**INPUT MATERIAL:**
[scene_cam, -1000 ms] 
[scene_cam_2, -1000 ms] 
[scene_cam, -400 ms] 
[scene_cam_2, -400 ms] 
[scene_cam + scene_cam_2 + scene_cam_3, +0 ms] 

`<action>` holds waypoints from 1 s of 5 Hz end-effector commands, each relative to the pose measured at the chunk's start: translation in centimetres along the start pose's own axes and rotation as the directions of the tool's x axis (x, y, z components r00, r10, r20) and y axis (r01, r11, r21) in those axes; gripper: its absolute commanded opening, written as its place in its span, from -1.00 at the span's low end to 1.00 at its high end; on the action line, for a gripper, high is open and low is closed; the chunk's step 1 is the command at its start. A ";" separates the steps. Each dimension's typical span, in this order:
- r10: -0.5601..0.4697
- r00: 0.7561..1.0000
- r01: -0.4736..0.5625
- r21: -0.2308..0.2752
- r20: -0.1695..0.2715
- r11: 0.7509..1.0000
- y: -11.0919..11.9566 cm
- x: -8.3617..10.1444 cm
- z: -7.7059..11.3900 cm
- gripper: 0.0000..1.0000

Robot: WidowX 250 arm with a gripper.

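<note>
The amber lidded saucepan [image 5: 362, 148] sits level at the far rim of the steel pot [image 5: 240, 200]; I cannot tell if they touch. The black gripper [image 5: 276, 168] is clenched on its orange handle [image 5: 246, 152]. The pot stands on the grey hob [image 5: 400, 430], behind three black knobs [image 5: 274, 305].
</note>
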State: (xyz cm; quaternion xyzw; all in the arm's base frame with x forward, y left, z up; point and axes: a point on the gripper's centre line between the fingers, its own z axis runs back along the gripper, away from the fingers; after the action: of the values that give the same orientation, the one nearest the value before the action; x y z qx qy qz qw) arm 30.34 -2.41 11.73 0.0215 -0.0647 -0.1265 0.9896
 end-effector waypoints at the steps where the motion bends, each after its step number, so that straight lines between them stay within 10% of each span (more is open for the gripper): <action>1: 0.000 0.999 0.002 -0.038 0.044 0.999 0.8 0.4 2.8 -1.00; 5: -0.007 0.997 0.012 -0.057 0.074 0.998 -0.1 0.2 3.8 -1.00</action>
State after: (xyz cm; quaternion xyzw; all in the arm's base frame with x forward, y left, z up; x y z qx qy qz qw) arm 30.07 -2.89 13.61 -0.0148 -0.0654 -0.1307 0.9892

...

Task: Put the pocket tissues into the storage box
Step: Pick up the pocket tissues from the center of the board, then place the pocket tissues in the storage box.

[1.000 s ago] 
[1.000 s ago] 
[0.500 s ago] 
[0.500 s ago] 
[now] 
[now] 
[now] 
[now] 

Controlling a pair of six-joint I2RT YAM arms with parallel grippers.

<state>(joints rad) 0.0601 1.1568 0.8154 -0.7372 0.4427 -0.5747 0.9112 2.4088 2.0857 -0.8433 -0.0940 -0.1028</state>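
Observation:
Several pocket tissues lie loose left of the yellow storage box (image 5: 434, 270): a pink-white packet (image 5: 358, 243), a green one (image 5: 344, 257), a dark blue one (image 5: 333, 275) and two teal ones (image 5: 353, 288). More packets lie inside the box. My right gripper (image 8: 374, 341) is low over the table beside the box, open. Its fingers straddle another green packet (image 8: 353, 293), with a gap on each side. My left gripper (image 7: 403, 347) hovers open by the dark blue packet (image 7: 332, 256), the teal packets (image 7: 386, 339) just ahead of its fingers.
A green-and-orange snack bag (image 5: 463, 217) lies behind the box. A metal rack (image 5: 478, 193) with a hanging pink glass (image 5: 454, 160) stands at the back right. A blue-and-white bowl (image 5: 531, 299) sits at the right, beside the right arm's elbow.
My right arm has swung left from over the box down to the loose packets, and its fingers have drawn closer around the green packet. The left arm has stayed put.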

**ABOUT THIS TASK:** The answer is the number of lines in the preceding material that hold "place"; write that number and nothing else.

**FINAL ANSWER:** 2